Although temperament is out of your control – the thing to remember is that your child’s temperament will influence how you parent.

“Temperament is going to determine where you will experience challenges,” says Warren. “Because your child’s temperament will support them in some situations and be something that will make other situations a little bit more difficult.”

It’s how we respond that’s important. And Warren says the key here is acceptance.

“Acceptance is about recognising the individual nature of a child, recognising that, valuing it and avoiding that tendency to put the child into a particular mould.”

4. Parents are made, not born

There isn’t a manual for parenting; instead, we learn through “culture and experience”, says Warren. “That’s why we like to say parents are made, not born.”

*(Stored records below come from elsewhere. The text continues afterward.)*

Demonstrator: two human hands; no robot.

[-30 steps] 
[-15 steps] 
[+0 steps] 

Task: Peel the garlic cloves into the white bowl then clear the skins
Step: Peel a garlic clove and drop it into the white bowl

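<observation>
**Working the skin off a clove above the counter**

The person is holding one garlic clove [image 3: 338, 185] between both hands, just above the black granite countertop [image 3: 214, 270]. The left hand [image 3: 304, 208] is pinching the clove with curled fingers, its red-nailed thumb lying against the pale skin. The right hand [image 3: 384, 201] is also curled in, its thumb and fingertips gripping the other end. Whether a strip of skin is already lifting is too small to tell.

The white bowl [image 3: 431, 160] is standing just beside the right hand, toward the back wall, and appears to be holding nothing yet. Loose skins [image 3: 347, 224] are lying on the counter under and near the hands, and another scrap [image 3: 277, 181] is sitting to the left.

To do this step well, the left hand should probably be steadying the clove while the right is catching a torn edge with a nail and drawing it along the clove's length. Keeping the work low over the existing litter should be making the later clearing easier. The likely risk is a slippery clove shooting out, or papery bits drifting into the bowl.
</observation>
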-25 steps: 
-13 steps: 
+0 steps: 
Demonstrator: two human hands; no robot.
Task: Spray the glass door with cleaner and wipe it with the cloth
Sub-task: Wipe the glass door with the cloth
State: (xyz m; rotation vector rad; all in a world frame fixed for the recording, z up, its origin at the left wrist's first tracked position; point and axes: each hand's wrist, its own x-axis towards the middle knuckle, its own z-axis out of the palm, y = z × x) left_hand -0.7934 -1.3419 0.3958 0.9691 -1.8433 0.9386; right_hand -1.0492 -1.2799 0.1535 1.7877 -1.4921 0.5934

He says to think about it in the same way you would when learning to ride a bike.  

“You have to be doing it. You have to be on it. And of course, you can benefit from information – but in the end, the way we learn to parent is by actually getting on the bike and trying, and recognising that there are going to be times when you’re going to fall off and other times when it’s going to be hard, and you won’t know what you are doing.”

The good news is there isn’t just one way of doing things. “You often find in your own parenting career that you will find ways of doing things which may not be written in the book, but achieved the same result,” he says.

“Take something like affection. Affection is critically important for kids, but you can show affection in lots of different ways. If you show affection with a typical cuddle, but Dad might show affection through rough and tumble [play]. They’re different behaviours, but with the same result.”

Parents holding baby warm

5. The secret sauce

Warren’s last piece of advice – or what he calls the ‘secret sauce’ is to be kinder to yourself.

“The secret sauce is self-compassion. It’s extending understanding to yourself. It’s learning to be tender to yourself. It’s learning to accept yourself … you’ve got to make mistakes. It’s inevitable and unavoidable. No matter how diligent you are,” says Warren. 

“And by exercising self-compassion, we’re prepared to give up the need to self-punish and to embrace the idea of caring for ourselves as deeply as we would care for somebody who we love.”